What you should do
Copy out every line of the material below, character for character, apart from the pictures.

-------- Records for this exercise --------

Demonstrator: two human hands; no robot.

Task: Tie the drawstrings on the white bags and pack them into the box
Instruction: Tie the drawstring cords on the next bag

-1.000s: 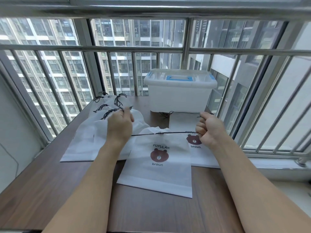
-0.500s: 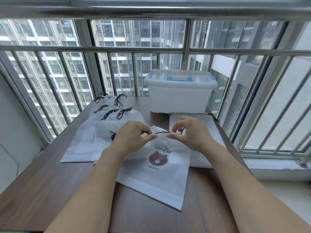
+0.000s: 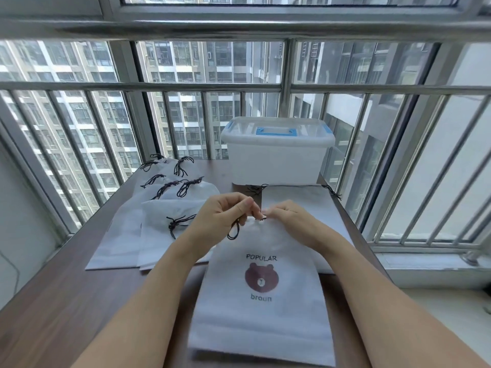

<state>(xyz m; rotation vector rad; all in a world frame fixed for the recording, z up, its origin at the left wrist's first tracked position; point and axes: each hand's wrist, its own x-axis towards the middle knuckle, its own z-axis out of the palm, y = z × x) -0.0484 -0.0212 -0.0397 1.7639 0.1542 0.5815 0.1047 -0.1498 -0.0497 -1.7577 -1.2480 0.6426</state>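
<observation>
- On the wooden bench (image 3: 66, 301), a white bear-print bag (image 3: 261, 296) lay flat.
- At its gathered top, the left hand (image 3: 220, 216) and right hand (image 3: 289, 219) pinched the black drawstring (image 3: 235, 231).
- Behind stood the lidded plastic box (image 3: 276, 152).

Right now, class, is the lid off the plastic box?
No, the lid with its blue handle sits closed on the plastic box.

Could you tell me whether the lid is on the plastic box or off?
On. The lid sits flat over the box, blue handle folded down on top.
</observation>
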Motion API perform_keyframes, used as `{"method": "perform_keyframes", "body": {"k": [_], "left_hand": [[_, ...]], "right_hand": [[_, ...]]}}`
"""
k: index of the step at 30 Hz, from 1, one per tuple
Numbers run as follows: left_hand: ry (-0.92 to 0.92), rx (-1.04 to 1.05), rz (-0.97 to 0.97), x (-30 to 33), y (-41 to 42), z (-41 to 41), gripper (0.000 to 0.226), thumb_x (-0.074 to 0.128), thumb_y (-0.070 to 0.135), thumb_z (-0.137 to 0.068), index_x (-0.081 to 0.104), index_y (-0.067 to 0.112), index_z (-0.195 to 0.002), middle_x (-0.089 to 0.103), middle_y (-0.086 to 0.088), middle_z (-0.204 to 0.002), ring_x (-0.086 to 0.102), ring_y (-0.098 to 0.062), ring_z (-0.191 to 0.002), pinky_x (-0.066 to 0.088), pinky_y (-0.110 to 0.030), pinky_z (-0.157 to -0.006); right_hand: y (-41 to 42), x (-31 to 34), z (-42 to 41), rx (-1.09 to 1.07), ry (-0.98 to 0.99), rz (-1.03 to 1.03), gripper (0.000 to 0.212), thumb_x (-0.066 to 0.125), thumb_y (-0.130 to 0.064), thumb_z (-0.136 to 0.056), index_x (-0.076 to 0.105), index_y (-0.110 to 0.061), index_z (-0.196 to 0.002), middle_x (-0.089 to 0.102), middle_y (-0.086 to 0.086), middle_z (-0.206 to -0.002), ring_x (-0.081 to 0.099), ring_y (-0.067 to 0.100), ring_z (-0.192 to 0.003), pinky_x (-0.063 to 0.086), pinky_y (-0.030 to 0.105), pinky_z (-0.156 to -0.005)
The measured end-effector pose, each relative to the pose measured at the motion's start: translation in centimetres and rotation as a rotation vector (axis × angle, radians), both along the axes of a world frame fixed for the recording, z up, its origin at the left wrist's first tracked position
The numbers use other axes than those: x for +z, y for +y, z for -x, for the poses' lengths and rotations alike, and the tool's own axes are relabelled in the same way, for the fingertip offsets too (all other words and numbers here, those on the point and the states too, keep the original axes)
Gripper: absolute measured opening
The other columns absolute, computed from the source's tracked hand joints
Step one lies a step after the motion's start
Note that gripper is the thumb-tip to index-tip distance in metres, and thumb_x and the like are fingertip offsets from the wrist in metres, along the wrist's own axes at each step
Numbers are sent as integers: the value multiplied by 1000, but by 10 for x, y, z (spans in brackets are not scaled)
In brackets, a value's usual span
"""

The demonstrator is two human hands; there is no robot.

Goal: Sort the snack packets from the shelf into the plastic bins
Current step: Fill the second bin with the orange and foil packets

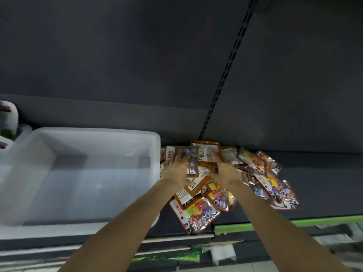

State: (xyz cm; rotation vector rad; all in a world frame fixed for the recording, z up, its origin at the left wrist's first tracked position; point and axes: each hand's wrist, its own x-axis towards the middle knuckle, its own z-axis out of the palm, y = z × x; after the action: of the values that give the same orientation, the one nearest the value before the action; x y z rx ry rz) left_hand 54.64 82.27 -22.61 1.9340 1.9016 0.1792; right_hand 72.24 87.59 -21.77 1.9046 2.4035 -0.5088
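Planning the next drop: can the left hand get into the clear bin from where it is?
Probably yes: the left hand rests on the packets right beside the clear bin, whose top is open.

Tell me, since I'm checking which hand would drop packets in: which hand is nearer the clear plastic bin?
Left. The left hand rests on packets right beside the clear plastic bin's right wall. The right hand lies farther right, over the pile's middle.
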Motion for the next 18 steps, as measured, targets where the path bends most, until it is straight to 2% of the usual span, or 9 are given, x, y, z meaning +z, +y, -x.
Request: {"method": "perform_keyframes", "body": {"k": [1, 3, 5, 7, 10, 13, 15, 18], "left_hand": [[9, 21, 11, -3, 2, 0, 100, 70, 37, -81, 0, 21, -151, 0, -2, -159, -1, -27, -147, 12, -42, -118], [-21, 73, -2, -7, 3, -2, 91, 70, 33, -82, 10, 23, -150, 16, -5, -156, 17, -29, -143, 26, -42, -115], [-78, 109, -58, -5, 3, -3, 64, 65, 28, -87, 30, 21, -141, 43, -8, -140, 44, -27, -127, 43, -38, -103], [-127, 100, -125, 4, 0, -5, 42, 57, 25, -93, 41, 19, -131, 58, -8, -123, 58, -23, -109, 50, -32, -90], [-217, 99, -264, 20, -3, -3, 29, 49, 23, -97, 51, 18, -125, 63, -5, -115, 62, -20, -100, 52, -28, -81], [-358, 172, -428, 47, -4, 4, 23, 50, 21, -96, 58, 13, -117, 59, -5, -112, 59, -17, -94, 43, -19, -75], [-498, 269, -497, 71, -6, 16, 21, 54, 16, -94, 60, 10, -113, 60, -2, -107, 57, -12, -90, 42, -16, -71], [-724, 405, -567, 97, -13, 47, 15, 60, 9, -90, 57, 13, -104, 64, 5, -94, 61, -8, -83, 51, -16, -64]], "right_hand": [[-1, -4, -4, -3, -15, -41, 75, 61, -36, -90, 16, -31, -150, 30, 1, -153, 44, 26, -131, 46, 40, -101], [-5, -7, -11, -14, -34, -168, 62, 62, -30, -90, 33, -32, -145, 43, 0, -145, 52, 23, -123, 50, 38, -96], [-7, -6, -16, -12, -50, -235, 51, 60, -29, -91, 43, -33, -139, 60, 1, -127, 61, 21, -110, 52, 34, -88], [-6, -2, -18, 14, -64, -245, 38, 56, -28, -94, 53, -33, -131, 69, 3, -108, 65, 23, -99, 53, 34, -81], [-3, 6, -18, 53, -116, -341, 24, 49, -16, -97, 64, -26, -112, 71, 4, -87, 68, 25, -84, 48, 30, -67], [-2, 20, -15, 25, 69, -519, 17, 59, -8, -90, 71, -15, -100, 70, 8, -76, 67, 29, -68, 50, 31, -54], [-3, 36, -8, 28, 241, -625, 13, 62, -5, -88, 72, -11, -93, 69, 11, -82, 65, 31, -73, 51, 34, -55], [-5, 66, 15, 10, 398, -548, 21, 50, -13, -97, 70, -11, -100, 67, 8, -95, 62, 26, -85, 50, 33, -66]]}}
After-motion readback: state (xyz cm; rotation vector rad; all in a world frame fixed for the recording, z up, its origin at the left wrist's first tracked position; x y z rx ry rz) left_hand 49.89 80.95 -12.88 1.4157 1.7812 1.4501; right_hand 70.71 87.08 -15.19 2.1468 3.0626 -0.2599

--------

Response to this exercise
Demonstrator: two human hands; no robot.

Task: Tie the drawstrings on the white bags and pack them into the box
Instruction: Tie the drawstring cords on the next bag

-1.000s: 
-0.500s: 
+0.000s: 

<state>(xyz m; rotation vector rad; all in a world frame fixed for the recording, z up, its origin at the left wrist's first tracked position; point and axes: each hand's wrist, its own x-axis towards the middle knuckle, its own z-axis out of the palm, y = z × x) -0.0484 -0.0212 -0.0397 1.7639 0.1542 0.5815 0.1047 -0.1498 -0.0497 -1.7577 -1.2480 0.6426</state>
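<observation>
- On the wooden bench (image 3: 66, 301), a white bear-print bag (image 3: 261, 296) lay flat.
- At its gathered top, the left hand (image 3: 220, 216) and right hand (image 3: 289, 219) pinched the black drawstring (image 3: 235, 231).
- Behind stood the lidded plastic box (image 3: 276, 152).

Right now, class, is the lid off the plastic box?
No, the lid with its blue handle sits closed on the plastic box.

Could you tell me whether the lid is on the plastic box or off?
On. The lid sits flat over the box, blue handle folded down on top.
</observation>
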Motion API perform_keyframes, used as `{"method": "perform_keyframes", "body": {"k": [_], "left_hand": [[_, ...]], "right_hand": [[_, ...]]}}`
"""
k: index of the step at 30 Hz, from 1, one per tuple
Numbers run as follows: left_hand: ry (-0.92 to 0.92), rx (-1.04 to 1.05), rz (-0.97 to 0.97), x (-30 to 33), y (-41 to 42), z (-41 to 41), gripper (0.000 to 0.226), thumb_x (-0.074 to 0.128), thumb_y (-0.070 to 0.135), thumb_z (-0.137 to 0.068), index_x (-0.081 to 0.104), index_y (-0.067 to 0.112), index_z (-0.195 to 0.002), middle_x (-0.089 to 0.103), middle_y (-0.086 to 0.088), middle_z (-0.204 to 0.002), ring_x (-0.086 to 0.102), ring_y (-0.098 to 0.062), ring_z (-0.191 to 0.002), pinky_x (-0.066 to 0.088), pinky_y (-0.110 to 0.030), pinky_z (-0.157 to -0.006); right_hand: y (-41 to 42), x (-31 to 34), z (-42 to 41), rx (-1.09 to 1.07), ry (-0.98 to 0.99), rz (-1.03 to 1.03), gripper (0.000 to 0.212), thumb_x (-0.066 to 0.125), thumb_y (-0.130 to 0.064), thumb_z (-0.136 to 0.056), index_x (-0.076 to 0.105), index_y (-0.110 to 0.061), index_z (-0.196 to 0.002), middle_x (-0.089 to 0.102), middle_y (-0.086 to 0.086), middle_z (-0.206 to -0.002), ring_x (-0.081 to 0.099), ring_y (-0.067 to 0.100), ring_z (-0.192 to 0.003), pinky_x (-0.063 to 0.086), pinky_y (-0.030 to 0.105), pinky_z (-0.156 to -0.005)
The measured end-effector pose, each relative to the pose measured at the motion's start: translation in centimetres and rotation as a rotation vector (axis × angle, radians), both along the axes of a world frame fixed for the recording, z up, its origin at the left wrist's first tracked position
The numbers use other axes than those: x for +z, y for +y, z for -x, for the poses' lengths and rotations alike, and the tool's own axes are relabelled in the same way, for the fingertip offsets too (all other words and numbers here, those on the point and the states too, keep the original axes)
Gripper: absolute measured opening
The other columns absolute, computed from the source's tracked hand joints
Step one lies a step after the motion's start
Note that gripper is the thumb-tip to index-tip distance in metres, and thumb_x and the like are fingertip offsets from the wrist in metres, along the wrist's own axes at each step
Numbers are sent as integers: the value multiplied by 1000, but by 10 for x, y, z (spans in brackets are not scaled)
In brackets, a value's usual span
"""

The demonstrator is two human hands; there is no robot.

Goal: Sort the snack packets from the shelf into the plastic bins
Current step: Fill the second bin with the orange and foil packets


State: (xyz cm; rotation vector rad; all in a world frame fixed for the recording, z up, its origin at the left wrist's first tracked position; point and axes: each hand's wrist, its own x-axis towards the middle knuckle, its own z-axis out of the palm, y = z × x; after the action: of the values that give the same orientation, the one nearest the value before the action; x y z rx ry rz) left_hand 54.64 82.27 -22.61 1.9340 1.9016 0.1792; right_hand 72.24 87.59 -21.77 1.9046 2.4035 -0.5088
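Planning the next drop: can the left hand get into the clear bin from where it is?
Probably yes: the left hand rests on the packets right beside the clear bin, whose top is open.

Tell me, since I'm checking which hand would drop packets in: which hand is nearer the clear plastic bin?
Left. The left hand rests on packets right beside the clear plastic bin's right wall. The right hand lies farther right, over the pile's middle.
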Motion for the next 18 steps, as measured, targets where the path bends most, until it is straight to 2% of the usual span, or 9 are given, x, y, z meaning +z, +y, -x.
Request: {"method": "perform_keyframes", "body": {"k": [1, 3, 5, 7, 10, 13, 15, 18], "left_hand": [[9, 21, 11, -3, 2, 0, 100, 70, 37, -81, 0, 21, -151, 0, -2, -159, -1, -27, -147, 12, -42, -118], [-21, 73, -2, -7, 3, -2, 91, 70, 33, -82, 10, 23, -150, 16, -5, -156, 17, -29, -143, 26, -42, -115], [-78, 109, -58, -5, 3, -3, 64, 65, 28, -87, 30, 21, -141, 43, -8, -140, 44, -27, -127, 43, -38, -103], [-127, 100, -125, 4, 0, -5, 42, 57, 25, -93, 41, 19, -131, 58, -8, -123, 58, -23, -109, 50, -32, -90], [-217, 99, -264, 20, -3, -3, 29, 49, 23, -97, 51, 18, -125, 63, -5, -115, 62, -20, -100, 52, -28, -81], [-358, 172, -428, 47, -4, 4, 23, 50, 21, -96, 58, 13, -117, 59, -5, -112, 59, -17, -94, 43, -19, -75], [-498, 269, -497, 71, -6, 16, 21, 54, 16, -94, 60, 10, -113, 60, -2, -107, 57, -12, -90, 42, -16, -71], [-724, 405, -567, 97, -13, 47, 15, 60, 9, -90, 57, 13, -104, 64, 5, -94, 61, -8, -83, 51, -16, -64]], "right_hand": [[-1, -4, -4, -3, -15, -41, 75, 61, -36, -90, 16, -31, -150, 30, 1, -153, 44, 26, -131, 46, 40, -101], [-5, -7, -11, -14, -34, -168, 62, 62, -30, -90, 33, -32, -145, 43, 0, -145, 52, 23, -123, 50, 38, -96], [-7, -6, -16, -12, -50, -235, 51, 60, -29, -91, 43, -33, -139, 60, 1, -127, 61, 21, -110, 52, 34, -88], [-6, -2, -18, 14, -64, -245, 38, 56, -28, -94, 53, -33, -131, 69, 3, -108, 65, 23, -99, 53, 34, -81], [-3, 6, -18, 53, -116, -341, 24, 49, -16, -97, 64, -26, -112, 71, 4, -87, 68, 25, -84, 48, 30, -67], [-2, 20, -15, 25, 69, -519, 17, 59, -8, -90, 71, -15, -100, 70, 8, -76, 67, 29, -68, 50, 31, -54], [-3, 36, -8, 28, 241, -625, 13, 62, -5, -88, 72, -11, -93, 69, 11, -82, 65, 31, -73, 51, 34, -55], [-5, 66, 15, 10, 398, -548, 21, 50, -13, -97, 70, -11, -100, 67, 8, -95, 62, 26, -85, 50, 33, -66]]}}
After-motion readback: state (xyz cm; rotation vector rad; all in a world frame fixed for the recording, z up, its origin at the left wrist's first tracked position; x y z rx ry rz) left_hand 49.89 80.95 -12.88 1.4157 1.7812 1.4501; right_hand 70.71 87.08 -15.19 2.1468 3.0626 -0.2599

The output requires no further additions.